(Beginning of DATASET RECORDS)

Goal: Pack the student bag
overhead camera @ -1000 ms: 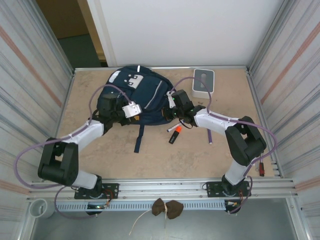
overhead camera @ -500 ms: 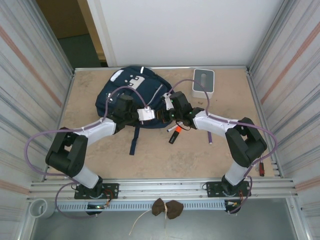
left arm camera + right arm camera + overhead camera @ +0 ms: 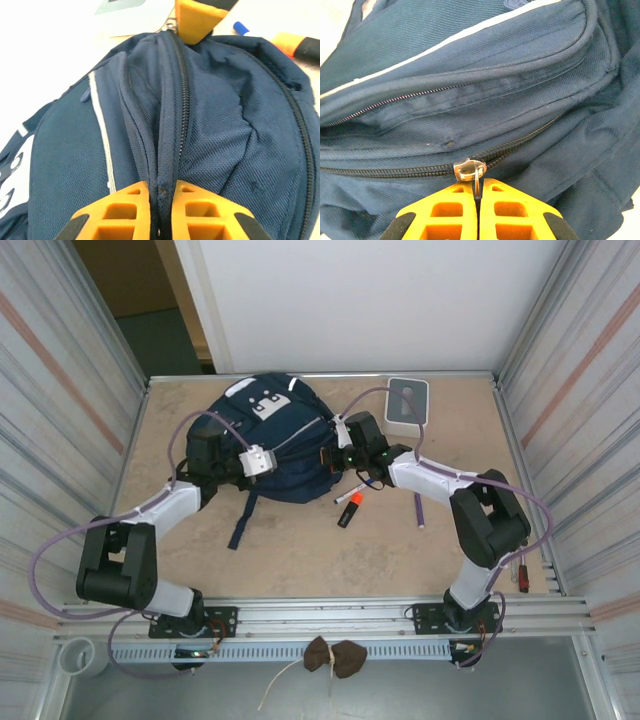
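Currently the student bag (image 3: 280, 435) lies on the worktop (image 3: 330, 550) at upper centre of the top view. Its front panel is up, with white patches (image 3: 262, 400) toward the far edge. 1 dark strap (image 3: 240, 523) trails out toward the lower left, flat on the worktop.

Left fingers (image 3: 129, 212): closed, pinching a raised ridge of navy fabric that has a zip running along it. In the left wrist view the ridge runs straight up the frame from between the 2 orange fingers. The top view puts that arm on the bag's lower-left side.

Right fingers (image 3: 449, 212): closed on the metal zipper pull (image 3: 470, 169), its tab clamped in the slit between them. The slider sits on the lower zip line at bottom centre of the right wrist view. 1 orange fingertip of that arm also shows at top centre of the left wrist view, at the far end of the same ridge. Both arms are on the bag, facing each other across it.

Thin light stripe (image 3: 445, 42) crosses the bag panel diagonally in the upper half of the right wrist view.

Loose items, top view:
- White-grey box (image 3: 407, 405), right of the bag near the far edge, not touching it.
- Orange highlighter (image 3: 348, 510), on the worktop just below-right of the bag.
- Purple pen (image 3: 419, 510), further right beside the right forearm.
- Brown cloth lump (image 3: 335, 656), bottom centre, in front of the arm bases.
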Tool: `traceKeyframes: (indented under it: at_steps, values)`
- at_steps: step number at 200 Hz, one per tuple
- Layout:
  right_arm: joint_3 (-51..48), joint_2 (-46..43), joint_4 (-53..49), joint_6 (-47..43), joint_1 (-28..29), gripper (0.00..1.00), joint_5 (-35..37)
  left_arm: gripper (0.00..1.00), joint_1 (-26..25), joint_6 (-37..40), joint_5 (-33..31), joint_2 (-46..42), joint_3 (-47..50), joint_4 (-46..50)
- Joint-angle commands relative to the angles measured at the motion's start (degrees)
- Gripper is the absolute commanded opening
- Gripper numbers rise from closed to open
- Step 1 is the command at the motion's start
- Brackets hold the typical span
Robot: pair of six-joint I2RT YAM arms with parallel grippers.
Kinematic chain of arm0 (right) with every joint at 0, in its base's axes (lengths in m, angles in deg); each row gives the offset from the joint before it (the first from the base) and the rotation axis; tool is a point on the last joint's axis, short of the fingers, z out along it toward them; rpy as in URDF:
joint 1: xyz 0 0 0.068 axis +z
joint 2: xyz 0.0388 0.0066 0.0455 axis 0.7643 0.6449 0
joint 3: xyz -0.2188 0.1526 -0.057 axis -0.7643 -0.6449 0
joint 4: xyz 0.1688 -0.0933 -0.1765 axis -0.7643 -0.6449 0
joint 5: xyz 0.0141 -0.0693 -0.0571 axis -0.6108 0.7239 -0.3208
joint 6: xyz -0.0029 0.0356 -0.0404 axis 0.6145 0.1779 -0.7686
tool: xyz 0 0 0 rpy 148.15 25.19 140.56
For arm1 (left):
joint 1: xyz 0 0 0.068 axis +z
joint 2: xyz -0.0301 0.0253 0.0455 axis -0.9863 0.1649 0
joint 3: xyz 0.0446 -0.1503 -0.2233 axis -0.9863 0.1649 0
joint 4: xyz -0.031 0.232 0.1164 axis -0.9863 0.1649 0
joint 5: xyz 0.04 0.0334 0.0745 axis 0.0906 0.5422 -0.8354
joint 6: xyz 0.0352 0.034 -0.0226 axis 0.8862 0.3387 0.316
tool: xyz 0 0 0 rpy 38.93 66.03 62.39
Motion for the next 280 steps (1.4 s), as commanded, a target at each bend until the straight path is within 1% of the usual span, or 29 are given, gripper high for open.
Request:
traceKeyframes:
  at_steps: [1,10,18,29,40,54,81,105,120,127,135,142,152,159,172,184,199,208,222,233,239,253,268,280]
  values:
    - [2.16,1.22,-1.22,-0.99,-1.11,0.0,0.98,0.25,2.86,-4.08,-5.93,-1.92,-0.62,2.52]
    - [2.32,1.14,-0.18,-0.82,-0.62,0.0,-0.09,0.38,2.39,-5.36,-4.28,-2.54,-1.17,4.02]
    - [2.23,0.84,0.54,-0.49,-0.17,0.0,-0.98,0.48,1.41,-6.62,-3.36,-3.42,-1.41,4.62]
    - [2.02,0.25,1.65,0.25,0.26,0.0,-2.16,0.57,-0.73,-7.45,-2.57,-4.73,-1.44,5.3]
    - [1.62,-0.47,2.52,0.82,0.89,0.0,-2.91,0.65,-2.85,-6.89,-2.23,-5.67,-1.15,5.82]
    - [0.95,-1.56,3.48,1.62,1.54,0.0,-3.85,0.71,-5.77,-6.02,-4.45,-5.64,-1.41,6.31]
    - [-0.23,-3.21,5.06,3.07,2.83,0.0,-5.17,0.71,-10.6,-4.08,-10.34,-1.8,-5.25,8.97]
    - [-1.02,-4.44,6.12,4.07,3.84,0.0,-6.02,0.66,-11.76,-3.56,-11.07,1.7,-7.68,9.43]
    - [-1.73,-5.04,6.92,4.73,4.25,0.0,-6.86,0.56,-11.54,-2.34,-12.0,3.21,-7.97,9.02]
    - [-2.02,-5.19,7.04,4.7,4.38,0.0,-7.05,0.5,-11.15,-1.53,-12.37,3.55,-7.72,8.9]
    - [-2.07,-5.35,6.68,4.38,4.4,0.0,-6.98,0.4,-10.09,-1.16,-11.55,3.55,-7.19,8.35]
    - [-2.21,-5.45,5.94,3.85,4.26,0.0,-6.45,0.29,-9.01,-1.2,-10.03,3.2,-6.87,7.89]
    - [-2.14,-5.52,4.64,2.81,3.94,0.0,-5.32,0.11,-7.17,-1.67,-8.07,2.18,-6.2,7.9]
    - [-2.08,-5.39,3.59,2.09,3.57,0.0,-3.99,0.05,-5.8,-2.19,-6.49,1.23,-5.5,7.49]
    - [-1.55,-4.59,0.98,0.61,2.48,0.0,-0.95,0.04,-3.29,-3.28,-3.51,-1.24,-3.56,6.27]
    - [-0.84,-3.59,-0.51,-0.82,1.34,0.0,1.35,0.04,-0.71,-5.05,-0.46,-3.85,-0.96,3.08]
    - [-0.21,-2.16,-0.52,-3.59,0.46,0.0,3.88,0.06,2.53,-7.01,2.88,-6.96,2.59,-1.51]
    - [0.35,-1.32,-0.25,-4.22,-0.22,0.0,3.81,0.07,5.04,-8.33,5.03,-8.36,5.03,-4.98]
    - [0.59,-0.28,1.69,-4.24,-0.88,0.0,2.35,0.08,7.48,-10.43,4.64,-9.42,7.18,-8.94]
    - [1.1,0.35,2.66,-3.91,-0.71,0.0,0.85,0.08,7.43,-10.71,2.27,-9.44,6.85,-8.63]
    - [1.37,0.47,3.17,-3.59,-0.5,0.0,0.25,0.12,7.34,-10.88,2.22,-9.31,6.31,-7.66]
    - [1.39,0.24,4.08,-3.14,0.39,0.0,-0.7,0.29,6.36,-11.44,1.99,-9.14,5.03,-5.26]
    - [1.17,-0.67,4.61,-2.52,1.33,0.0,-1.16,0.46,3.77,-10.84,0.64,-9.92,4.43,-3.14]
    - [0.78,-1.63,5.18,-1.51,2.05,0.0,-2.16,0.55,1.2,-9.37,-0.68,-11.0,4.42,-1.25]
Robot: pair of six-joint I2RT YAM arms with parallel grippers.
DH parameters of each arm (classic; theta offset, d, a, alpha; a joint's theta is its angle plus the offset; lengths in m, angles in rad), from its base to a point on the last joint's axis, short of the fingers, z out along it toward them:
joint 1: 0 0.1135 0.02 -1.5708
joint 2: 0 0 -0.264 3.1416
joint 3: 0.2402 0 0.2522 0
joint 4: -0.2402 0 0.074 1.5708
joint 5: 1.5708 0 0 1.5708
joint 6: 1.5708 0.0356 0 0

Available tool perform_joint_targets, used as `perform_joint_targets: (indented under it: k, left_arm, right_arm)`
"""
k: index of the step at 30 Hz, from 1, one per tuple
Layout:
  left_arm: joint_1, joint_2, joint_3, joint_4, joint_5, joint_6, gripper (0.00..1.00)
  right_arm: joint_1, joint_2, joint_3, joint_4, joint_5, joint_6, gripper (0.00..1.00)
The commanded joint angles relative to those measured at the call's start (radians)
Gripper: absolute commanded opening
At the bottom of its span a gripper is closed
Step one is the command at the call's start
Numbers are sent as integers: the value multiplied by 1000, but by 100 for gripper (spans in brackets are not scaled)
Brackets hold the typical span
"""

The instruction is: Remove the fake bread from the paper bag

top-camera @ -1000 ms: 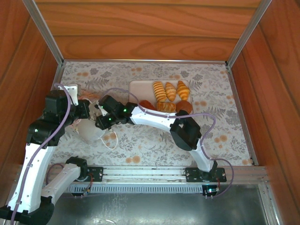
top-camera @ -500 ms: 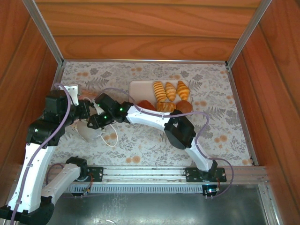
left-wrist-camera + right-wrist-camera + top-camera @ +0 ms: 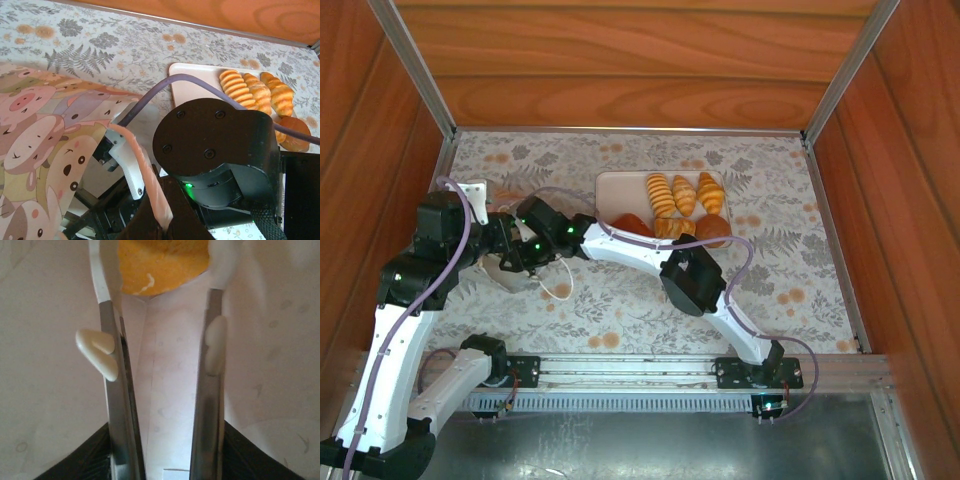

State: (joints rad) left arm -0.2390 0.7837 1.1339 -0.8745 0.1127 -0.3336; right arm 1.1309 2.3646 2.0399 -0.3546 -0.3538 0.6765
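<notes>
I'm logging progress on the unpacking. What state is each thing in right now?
left gripper: shut, pinching the paper bag at its rim.
right gripper: reaching inside the bag; grip unclear.
paper bag: mouth open.
tray: partly filled.
unpacked bread: six pieces lying on the tray.
orange bread piece: inside the bag, between the right gripper's fingertips.

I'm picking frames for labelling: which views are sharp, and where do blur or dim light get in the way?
Top external: even light, sharp, croissants crisp on the tray. Left wrist: far tabletop sharp, the paper bag's near edge blurred. Right wrist: dim, pale bag interior, the orange-yellow bread at the top soft and out of focus.
</notes>
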Motion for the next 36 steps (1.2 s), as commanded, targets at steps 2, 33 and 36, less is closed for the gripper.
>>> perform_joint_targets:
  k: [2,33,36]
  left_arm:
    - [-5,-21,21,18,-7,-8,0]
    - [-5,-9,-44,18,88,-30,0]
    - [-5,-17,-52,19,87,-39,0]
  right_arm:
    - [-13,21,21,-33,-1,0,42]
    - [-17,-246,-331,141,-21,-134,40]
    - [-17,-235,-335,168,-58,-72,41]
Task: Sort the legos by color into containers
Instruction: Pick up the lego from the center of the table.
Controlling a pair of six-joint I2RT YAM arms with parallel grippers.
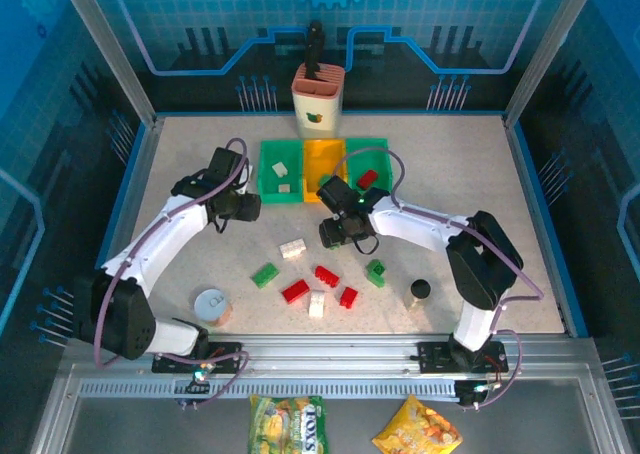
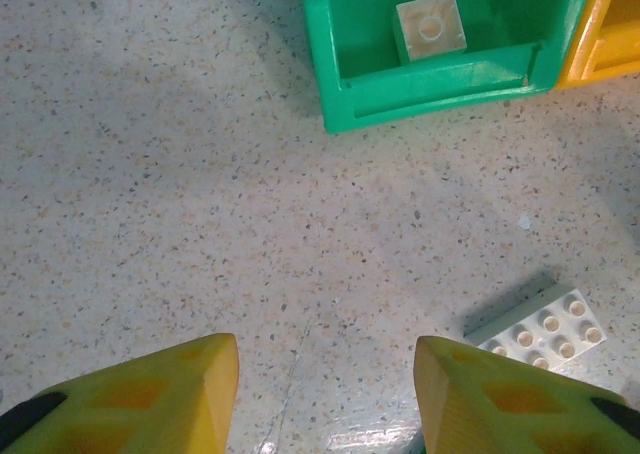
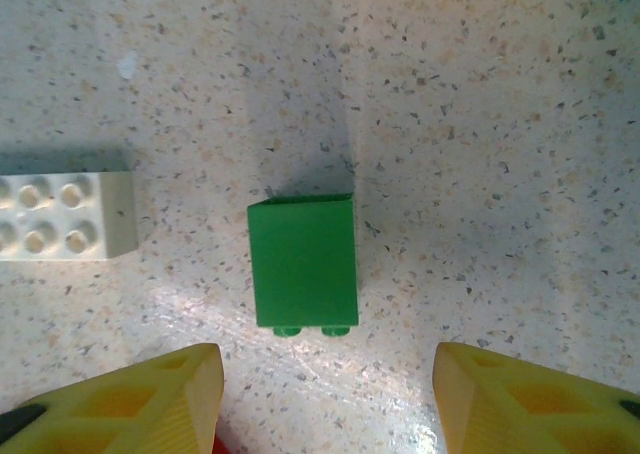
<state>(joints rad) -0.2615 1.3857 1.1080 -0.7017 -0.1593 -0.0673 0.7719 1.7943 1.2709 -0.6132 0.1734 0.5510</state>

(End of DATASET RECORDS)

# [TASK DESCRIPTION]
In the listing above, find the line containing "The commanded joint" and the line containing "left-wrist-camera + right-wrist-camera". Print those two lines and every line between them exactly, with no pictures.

# [RESPONSE BELOW]
The commanded joint angles relative to those measured at the call's start (radians)
Gripper: absolute commanded opening
At the bottom of its span a gripper is closed
Step one is the command at the call's start
Numbers are sent as integers: the value multiplied by 1000, but by 100 for gripper (spans in brackets are not scaled)
Brackets hold the typical span
"""

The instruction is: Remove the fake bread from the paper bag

top-camera @ -1000 ms: 
top-camera @ -500 ms: 
left-wrist-camera + right-wrist-camera + top-camera @ +0 ms: 

The response to this exercise is now complete.